C取引も結果的にオーダー整理が成立している。そしてこの場合、前述のとおりC取引が円環を形成した時点で、中間者の目的物引渡の権利義務も消滅すると解せざるをえない。そうすると、形式上は確かに、中間売買契約の当事者の権利(特に代金支払との同時履行の抗弁権)が結局偶然の事由で失われることになるけれども、中間者間では本来目的物の現実の引渡を重要視しない取引であるうえ、最後の売買契約で目的物の引渡履行がなされたと同じ経済的法律的状態が成立しているのであるから、その後になって、なお中間売買契約の当事者に対してこの抗弁権を認めて保護すべき実質的な理由は少しもないであろう(前認定のとおり、このような場合、この業界では中間者間においても目的物の引渡が終わったものとみて、代金の決済をするのが通常であるという。)。仮になおこの抗弁権があるとしても、目的物引渡の権利義務がすでに形骸的なものに過ぎないことを考えると、後記のとおり被告において、C取引の日本オイルに対する売買代金を完済している本件では、もはや原告が被告に対し右抗弁権を主張することは信義則上許すべきではないと思う。

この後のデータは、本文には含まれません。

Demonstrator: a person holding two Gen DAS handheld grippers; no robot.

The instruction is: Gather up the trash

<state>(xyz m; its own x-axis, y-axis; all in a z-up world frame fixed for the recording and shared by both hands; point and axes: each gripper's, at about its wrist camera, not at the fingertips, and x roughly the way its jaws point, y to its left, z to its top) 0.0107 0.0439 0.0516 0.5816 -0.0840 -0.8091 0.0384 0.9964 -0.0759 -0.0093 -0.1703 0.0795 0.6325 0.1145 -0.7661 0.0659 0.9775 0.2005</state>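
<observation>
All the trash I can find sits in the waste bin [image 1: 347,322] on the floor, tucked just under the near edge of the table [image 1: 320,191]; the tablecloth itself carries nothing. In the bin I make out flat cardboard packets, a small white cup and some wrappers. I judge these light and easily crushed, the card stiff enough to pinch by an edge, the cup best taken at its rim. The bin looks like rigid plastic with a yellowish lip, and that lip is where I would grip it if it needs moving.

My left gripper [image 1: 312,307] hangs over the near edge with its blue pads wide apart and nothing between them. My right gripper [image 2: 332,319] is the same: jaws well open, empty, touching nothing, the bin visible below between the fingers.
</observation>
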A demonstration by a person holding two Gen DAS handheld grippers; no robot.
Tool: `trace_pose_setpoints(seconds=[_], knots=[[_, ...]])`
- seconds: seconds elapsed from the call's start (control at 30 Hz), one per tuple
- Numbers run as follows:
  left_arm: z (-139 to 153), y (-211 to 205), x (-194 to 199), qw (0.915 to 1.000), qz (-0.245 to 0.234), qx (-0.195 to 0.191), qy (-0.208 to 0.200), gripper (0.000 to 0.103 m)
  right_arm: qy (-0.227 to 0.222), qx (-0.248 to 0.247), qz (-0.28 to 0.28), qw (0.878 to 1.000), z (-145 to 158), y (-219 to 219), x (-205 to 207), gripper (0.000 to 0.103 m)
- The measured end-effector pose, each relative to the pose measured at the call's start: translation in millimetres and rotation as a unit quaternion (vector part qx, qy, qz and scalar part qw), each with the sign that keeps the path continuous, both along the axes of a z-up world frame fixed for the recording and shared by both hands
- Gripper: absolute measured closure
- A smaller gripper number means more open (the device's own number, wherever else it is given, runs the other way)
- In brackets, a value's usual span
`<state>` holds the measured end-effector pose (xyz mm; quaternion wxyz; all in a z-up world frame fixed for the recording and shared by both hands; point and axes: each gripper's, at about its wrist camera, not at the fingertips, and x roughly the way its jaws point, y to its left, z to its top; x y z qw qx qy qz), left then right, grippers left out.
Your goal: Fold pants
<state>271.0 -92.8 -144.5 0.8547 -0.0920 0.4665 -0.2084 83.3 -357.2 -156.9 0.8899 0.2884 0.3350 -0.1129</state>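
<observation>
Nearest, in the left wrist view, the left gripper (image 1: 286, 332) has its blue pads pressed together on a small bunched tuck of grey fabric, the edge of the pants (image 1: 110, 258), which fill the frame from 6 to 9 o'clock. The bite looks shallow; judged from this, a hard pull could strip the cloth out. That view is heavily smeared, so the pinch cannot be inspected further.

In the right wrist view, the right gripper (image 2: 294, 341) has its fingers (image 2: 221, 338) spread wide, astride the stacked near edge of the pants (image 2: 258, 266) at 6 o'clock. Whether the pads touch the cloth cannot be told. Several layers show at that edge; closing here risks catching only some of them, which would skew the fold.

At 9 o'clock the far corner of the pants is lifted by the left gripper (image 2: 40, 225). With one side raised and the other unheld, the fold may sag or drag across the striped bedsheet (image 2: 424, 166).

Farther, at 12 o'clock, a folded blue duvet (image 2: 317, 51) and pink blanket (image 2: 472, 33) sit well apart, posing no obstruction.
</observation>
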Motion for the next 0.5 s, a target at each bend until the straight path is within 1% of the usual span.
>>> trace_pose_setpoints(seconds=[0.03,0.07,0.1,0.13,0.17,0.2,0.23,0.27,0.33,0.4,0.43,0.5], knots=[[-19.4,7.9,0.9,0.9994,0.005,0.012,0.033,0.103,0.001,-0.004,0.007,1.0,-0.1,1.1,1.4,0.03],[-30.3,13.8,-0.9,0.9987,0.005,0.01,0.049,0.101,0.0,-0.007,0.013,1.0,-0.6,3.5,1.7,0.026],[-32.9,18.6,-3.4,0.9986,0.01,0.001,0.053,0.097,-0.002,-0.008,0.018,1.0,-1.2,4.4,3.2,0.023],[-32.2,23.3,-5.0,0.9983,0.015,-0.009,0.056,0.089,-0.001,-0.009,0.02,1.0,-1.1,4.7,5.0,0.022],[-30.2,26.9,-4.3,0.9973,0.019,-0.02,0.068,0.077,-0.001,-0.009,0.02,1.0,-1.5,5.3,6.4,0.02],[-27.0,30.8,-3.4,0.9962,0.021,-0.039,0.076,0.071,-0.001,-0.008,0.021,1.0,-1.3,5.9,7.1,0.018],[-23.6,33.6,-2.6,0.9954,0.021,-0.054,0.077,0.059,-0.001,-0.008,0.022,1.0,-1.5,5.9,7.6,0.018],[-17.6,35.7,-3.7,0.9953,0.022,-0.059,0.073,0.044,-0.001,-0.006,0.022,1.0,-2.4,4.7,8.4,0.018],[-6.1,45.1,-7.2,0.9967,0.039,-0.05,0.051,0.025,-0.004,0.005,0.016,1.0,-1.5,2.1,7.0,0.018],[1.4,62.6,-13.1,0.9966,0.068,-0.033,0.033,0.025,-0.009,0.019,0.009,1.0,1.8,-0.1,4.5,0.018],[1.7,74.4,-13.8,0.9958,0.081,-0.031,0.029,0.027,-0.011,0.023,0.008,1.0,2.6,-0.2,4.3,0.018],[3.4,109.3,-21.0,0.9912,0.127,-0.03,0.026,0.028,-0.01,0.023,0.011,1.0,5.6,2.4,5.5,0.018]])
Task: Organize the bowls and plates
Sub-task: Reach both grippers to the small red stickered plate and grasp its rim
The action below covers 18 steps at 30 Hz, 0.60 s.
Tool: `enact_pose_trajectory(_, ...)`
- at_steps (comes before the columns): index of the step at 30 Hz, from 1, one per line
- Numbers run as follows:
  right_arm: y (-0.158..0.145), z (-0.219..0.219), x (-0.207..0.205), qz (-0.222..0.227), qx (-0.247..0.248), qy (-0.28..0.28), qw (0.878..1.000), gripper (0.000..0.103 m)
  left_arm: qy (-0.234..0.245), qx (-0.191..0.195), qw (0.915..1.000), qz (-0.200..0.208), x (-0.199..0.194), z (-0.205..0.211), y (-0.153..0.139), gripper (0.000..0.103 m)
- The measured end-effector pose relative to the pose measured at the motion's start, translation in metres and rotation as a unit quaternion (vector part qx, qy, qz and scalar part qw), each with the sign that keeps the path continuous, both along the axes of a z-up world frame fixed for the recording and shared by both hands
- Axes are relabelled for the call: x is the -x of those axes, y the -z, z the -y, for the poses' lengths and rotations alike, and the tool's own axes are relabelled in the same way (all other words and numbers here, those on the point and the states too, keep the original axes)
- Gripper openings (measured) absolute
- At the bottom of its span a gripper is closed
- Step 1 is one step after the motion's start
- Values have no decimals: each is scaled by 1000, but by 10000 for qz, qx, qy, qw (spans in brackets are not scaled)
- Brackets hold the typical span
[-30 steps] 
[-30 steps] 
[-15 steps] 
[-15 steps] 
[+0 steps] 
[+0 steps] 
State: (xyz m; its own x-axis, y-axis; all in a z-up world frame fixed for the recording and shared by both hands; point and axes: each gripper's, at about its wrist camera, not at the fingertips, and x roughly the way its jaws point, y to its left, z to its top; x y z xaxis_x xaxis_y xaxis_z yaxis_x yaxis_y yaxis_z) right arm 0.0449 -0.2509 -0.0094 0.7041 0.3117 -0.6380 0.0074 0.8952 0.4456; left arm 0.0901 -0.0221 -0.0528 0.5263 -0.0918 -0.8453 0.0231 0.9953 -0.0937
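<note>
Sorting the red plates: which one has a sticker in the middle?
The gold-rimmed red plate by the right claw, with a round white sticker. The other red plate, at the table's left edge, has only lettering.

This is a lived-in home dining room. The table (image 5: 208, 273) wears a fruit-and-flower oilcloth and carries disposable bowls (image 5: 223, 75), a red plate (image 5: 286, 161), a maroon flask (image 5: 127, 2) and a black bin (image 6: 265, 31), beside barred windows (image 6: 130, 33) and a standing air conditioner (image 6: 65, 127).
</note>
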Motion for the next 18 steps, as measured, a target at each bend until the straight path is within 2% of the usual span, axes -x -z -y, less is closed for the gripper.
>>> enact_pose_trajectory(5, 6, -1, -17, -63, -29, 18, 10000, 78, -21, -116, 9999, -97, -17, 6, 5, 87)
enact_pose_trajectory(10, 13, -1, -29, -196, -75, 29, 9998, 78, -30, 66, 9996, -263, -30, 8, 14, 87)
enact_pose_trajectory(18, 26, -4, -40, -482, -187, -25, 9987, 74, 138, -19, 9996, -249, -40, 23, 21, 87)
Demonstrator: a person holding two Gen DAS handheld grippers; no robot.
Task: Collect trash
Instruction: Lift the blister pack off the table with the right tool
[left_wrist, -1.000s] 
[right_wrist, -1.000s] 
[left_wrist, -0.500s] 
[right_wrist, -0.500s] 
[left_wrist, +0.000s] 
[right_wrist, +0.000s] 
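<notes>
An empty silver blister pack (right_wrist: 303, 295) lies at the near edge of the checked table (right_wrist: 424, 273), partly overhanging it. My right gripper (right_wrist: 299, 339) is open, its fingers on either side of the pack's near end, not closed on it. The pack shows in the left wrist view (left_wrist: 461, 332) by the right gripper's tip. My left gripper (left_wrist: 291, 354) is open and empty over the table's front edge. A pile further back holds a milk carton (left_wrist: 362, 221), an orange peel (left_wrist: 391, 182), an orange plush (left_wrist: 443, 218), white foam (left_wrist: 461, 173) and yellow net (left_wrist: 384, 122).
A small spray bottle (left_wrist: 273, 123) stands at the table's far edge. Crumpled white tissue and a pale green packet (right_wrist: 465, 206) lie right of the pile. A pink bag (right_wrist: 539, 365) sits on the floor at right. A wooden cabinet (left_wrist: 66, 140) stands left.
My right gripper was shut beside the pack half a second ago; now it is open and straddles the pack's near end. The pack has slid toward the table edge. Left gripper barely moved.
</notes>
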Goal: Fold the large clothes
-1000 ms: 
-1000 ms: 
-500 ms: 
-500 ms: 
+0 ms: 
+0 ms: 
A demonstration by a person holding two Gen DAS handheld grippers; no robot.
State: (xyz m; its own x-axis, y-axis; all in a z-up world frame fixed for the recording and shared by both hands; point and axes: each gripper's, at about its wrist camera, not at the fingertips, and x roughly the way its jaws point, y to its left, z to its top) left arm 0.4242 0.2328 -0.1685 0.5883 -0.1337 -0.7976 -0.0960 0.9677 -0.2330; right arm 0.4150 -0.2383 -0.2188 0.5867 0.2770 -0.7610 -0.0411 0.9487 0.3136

3. 〈証拠〉によれば、被告は、その前者である日本オイルに対して、B及びC売買代金を遅くとも平成元年九月二五日までに完済していることが認められる。

したがって、原告は、被告に対し、右売買代金の支払を拒むことはできない。

第四、結論

以上のとおり、原告は、被告に対し、AないしC売買契約に基づく代金合計九億五六四七万六九六〇円と内金八億二二二九万六四〇円(三月取引のAおよびB売買契約の代金)に対する弁済期日の翌日である昭和六〇年六月一日から、内金一億三四一八万六三二〇円(四月分のC売買契約の代金)に対する弁済期日の翌日である同年七月一日から各支払済みに至るまでの約定による日歩五銭の割合による遅延損害金を支払う義務がある。したがって、A及びB売買契約の代金の不存在の確認を求める原告の本訴請求は理由がなく、かえって被告の原告に対する反訴請求は認容すべきである。